A l’opposé, et de chaque côté de la vallée de la rivière Moulouya vivaient les mineurs classe prolétaire dans des baraques faites en pierres plates offertes gratuitement par la nature se prêtant à l’usage à l’état brut. Les plus chanceux d’entre eux habitaient des chambres édifiées en béton armé par la société : ni cuisine, ni toilette, ni douche un robinet collectif   placé à l’extérieur des ruelles servait un certain nombre de familles .D’autres vivaient sur le haut de la vallée dans un plateau versant exposé aux rafales de vent presque toute l’année c’était « Anjil ». Les chambres étaient couvertes de tôle suffocante en été glaciale en hiver. Pour arriver à ces soi-disant résidence il fallait monter des marches d’escaliers au nombre de trois cent cinquante, nécessitant vingt à vingt cinq minutes de marche.




 

 

 

 

 

       Malgré ces mauvaises conditions les mineurs bossaient sans arrêt pendant huit heures par jour et en guise de motivation ils peuvent bénéficier d’heures supplémentaires, ou même doubler le poste s’ils le veulent seize heures par jour. A la fin de la quinzaine, par groupe, en fil indienne on les voit devant les bureaux de la société attendre la perception de leur émolument dans des enveloppes appelées « joi » relatif à la dernière quinzaine. Une foi payés la quasi-totalité des mineurs allaient rejoindre les epéciers, les bouchers, les bonneteries … pour régler les crédits inscrits sur carnets concernant les jours passés.

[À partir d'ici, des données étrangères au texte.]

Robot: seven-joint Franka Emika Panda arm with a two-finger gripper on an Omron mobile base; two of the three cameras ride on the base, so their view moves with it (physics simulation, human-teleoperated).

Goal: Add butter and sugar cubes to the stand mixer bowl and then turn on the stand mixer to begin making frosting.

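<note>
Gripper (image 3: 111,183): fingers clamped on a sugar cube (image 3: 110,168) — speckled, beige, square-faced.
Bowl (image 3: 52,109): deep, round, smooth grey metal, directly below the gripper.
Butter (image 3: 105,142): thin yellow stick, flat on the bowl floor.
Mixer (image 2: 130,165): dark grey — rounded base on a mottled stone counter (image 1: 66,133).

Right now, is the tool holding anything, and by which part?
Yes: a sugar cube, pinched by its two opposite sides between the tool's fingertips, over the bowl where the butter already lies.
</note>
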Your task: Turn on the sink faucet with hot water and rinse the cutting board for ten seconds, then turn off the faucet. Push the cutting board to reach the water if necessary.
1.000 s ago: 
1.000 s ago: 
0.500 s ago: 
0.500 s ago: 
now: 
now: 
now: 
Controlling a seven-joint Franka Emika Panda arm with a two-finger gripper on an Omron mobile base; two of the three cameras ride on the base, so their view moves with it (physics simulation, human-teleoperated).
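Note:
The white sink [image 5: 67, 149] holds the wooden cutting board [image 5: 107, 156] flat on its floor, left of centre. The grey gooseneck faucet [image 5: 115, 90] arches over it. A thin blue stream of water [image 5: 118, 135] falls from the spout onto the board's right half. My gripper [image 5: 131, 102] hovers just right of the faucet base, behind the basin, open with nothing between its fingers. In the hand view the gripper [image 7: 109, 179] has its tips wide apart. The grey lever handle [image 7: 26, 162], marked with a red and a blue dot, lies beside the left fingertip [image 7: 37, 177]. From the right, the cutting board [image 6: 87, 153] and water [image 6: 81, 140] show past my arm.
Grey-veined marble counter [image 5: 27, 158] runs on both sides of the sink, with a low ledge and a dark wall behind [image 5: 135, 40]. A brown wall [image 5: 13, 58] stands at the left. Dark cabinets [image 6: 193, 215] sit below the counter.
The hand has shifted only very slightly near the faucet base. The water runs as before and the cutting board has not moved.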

         Ce qui caractérisait ces mineurs en ce bon vieux temps était d’ailleurs leur générosité, et leur solidarité …imaginez des mineurs d’Aouli, au bout de chaque mois qui collectaient de l’argent à un compagnon mineur pour ses deux frères étudiants à la quaraouyne de Fès, prise en charge totale. Ou encore un parent d’ouvrier qui venait du bled rendre visite à son fils, se voyait avec une somme d’argent collectée par les voisins à la fin de la visite muni d’une djellaba neuve un kmiss, une aabaya et des babouches. Ou encore cette veuve ayant perdu son mari mineur à cause d’un effondrement de terre dans la galerie lui laissant deux petites filles à qui un des commerçants du village s’occupait les jours de fête en leur achetant habits neufs et mouton de l’Aïd. Cette veuve et ses deux orphelines vivaient normalement avec les familles comme si de rien n’était.

         Quant aux démunis qui venaient de temps en temps au village, ils étaient reçus dans une baraque construite à cet effet par les mineurs, logés nourris par les familles de mineurs : ils recevaient quotidiennement et proportionnellement à leur nombre petit- déjeuner, déjeuner, et dîner.peu importe le temps qu’ils restaient au village.

         Ou encore ce mineur qui s’est retrouvé seul face à ces deux fils de bas âge après répudiation de sa femme. Le pauvre travaillait deux jours sur trois, son boulot ne lui permettait pas de prendre soin de ses petits, rôle assuré convenablement par les voisins en son absence et pendant longtemps. Ce ne sont là que des exemples de solidarité. Cette vie simple en communauté solidaire ne donnant aucune importance à l’argent ni au luxe allait durer jusqu'à la dernière minute testant la séparation des familles. Quelque fois et en plein milieu de travail dans la galerie les mineurs perdent un collègue ou deux à cause d’un écroulement de terres et roches qui lui tombe sur la tête, c’est alors que dès l’annonce de l’accident que tu voit des enfants et des femmes descendre la vallée en toute vitesse vers la galerie concernée afin de reconnaitre la personne perdue ou blessée de peur qu’elle soit la leur.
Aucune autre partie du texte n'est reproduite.